How to Meal Prep These Bowls
I assemble four bowls on Sunday and stack them in the fridge, each one covered tightly. The ice cube trick means I don't have to worry about the rice drying out, and the proteins stay tender for up to three days. I keep the avocado separate and slice it fresh each time, otherwise it browns and looks sad.
Swaps and Substitutions
Tofu works beautifully here if you press it well and marinate it just like the chicken, and edamame adds a pop of green if avocado isn't your thing. I've also used leftover grilled shrimp instead of salmon, and it was just as good. If you can't find mirin, a splash of rice vinegar with a pinch of sugar gets you close enough.
Serving and Pairing Ideas
This bowl is complete on its own, but a small side of miso soup or pickled ginger makes it feel like a full experience. I like to serve it with cold green tea or a light beer, something that doesn't compete with the sesame and soy.
- Add a soft-boiled egg for extra richness and another layer of texture.
- Drizzle with sriracha or chili oil if you want heat.
- Serve with a handful of shredded cabbage for extra crunch.
Save to Pinterest This bowl has become my anchor meal, the one I make when I need something nourishing and uncomplicated. I hope it does the same for you.
Recipe FAQs
- → How do I marinate the salmon and chicken?
Whisk soy sauce, mirin, sake, sesame oil, and honey together, then divide the mixture between two shallow dishes. Marinate salmon in one and chicken in the other for at least 10 minutes.
- → What is the purpose of the ice cube when reheating?
Placing an ice cube in the rice when microwaving creates steam as it melts, keeping the rice moist and fluffy rather than dry.
- → Can I substitute any ingredients for dietary preferences?
Yes, you can swap avocado for edamame or broccoli, or replace salmon and chicken with tofu for a vegetarian option.

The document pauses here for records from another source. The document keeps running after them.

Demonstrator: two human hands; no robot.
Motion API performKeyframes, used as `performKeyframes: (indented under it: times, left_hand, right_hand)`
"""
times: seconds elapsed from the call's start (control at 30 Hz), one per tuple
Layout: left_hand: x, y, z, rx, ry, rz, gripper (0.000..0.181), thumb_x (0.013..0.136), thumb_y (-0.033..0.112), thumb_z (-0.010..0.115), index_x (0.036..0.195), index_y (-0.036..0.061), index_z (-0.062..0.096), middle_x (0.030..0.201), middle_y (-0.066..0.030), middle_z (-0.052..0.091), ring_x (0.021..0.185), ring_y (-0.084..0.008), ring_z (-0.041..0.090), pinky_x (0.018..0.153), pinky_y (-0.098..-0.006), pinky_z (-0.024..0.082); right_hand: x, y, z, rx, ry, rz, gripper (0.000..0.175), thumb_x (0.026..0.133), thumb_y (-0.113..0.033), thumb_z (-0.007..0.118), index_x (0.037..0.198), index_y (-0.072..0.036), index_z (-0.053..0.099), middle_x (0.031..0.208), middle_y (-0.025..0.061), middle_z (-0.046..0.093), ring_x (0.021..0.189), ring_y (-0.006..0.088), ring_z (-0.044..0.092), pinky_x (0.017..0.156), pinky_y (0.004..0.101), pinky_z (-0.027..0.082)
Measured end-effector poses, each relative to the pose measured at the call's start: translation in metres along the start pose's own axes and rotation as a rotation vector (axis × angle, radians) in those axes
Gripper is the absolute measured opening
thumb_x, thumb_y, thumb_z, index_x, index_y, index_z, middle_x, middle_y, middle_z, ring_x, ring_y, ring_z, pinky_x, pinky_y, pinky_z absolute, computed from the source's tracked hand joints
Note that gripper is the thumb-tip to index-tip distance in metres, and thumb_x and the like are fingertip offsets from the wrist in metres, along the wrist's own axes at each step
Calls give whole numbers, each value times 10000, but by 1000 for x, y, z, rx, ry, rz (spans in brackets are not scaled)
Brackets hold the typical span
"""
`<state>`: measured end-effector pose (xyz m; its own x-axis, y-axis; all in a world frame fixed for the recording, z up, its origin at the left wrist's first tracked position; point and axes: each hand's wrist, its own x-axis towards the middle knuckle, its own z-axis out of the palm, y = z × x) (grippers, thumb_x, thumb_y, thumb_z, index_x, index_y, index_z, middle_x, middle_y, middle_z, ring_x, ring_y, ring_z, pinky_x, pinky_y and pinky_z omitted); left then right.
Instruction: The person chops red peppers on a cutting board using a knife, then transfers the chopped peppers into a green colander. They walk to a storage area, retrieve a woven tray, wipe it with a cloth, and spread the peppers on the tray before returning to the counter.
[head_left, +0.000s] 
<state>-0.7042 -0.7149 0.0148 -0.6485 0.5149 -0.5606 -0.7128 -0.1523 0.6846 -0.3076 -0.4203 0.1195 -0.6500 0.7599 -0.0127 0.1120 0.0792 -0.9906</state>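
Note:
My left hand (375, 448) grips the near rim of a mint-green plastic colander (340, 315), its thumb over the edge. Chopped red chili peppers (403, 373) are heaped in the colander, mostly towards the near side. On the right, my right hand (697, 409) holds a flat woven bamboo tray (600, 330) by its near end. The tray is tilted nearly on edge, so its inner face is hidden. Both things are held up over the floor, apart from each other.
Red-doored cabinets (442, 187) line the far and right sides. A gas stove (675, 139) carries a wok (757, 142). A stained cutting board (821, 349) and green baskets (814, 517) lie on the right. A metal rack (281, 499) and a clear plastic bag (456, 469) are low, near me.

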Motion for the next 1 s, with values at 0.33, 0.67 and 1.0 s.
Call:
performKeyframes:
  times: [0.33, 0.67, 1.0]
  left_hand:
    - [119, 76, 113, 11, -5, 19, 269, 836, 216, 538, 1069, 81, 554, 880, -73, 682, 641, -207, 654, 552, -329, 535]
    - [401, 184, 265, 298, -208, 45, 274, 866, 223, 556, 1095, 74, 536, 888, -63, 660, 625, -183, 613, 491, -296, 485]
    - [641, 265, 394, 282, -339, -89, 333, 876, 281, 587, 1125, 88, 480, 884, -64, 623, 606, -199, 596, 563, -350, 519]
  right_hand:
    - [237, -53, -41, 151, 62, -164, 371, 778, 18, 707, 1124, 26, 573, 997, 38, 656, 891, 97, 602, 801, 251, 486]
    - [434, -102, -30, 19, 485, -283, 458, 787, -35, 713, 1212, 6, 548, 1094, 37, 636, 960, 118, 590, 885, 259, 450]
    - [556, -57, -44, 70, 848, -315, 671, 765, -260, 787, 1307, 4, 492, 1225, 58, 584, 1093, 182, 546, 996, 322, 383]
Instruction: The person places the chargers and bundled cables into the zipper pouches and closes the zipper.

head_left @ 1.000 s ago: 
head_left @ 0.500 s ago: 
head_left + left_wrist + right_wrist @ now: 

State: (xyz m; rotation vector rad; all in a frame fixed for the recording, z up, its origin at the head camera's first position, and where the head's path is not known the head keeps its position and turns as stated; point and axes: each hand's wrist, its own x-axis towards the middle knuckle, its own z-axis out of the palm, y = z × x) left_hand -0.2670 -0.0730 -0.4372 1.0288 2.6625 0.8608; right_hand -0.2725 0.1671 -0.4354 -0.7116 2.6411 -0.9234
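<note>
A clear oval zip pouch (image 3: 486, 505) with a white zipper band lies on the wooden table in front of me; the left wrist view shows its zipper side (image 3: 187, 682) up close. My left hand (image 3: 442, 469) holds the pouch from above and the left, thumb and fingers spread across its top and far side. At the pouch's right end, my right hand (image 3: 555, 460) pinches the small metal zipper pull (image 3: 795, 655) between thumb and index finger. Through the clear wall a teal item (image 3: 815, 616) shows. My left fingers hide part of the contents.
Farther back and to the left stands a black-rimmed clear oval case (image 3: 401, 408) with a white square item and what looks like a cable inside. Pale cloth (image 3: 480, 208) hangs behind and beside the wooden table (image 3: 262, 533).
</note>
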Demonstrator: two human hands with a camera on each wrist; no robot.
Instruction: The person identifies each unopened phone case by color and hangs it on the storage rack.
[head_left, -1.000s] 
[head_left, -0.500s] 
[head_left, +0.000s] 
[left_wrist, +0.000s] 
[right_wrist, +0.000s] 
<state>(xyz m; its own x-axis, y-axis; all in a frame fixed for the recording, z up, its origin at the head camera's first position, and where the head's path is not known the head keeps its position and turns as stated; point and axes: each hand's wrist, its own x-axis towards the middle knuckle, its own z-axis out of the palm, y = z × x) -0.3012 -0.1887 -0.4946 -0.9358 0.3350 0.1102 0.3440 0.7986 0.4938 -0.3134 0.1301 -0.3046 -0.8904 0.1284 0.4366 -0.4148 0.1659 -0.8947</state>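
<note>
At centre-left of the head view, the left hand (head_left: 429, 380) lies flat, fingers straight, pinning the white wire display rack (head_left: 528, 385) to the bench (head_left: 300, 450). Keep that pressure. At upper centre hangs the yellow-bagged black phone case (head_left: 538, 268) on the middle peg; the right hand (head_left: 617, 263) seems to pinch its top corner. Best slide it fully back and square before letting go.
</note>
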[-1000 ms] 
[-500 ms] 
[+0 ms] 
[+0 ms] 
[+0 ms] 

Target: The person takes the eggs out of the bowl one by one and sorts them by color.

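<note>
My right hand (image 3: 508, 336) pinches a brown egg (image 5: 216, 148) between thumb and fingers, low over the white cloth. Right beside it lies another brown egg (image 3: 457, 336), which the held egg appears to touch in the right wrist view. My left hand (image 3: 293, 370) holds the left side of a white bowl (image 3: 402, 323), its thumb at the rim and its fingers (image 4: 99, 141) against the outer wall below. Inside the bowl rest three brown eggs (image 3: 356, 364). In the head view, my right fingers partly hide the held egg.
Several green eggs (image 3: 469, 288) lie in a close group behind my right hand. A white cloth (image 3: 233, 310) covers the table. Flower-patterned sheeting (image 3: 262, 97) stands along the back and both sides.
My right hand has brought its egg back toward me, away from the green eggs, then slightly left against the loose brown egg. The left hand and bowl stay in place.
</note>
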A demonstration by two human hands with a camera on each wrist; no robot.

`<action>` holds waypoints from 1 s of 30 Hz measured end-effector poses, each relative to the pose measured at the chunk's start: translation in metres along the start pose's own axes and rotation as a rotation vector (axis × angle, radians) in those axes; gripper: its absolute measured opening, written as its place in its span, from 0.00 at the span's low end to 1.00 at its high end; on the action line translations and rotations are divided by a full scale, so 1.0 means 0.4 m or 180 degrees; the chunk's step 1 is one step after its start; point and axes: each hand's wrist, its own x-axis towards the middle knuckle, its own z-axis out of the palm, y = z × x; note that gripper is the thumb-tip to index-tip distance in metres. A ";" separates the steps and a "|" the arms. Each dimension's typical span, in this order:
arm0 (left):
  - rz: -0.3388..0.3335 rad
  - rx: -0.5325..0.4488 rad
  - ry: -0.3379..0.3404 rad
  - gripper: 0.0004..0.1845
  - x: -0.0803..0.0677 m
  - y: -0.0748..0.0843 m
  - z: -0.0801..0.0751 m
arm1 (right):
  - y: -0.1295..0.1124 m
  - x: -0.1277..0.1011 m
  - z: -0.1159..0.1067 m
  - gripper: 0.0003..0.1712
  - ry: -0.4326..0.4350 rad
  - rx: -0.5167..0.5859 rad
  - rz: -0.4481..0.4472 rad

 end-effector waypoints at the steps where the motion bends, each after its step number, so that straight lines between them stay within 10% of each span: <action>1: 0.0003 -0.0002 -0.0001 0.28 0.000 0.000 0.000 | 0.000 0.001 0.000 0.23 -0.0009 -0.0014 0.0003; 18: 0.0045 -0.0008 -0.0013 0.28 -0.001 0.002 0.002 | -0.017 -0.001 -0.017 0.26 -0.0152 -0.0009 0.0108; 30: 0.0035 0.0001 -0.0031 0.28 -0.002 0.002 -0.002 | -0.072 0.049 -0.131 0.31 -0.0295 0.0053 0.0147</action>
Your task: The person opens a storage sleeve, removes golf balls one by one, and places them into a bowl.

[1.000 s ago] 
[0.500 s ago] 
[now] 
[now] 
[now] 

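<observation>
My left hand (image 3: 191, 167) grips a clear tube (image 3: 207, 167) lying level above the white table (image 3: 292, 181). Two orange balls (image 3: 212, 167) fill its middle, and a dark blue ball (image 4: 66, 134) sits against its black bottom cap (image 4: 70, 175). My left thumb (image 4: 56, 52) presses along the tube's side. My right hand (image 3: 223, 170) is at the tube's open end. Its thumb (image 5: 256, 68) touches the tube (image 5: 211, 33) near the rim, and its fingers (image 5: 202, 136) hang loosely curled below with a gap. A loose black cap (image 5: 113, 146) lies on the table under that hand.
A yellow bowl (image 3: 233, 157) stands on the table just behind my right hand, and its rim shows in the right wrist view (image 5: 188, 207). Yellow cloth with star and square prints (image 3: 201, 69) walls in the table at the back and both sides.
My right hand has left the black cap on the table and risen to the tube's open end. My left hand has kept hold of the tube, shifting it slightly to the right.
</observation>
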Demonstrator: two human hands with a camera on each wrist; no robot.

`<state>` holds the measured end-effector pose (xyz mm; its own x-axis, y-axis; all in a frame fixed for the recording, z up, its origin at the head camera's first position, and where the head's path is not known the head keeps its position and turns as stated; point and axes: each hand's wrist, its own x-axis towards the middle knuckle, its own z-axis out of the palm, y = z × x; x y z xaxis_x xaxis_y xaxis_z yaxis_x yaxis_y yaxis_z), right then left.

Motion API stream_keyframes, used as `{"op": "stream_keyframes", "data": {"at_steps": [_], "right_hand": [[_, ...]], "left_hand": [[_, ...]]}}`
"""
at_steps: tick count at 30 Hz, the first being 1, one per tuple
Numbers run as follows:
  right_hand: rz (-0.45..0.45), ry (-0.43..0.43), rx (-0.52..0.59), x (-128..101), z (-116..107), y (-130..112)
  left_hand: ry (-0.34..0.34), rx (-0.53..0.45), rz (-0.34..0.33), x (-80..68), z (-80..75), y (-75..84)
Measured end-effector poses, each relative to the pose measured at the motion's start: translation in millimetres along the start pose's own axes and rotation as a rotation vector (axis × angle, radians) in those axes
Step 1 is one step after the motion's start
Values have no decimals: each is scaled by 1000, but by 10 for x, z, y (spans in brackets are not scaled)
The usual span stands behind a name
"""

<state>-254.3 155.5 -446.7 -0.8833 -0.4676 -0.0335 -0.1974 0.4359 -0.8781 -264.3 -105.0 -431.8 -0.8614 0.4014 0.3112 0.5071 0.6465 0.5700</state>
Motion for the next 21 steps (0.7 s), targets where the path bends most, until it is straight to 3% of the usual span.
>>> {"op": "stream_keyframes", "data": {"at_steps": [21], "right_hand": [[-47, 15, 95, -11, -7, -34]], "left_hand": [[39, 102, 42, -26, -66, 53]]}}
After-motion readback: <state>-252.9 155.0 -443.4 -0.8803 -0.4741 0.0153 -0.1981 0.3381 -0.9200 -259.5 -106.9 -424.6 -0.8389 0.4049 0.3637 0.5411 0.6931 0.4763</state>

- → What toppings enhance the texture of this bowl?
Sliced avocado, julienned carrot, thin cucumber, scallions, toasted sesame seeds, and optional nori strips add creaminess, crunch, and flavor.
- → How is the sauce prepared and used?
Combine soy sauce, rice vinegar, sesame oil, and sugar until dissolved, then drizzle over assembled bowls for a balanced savory finish.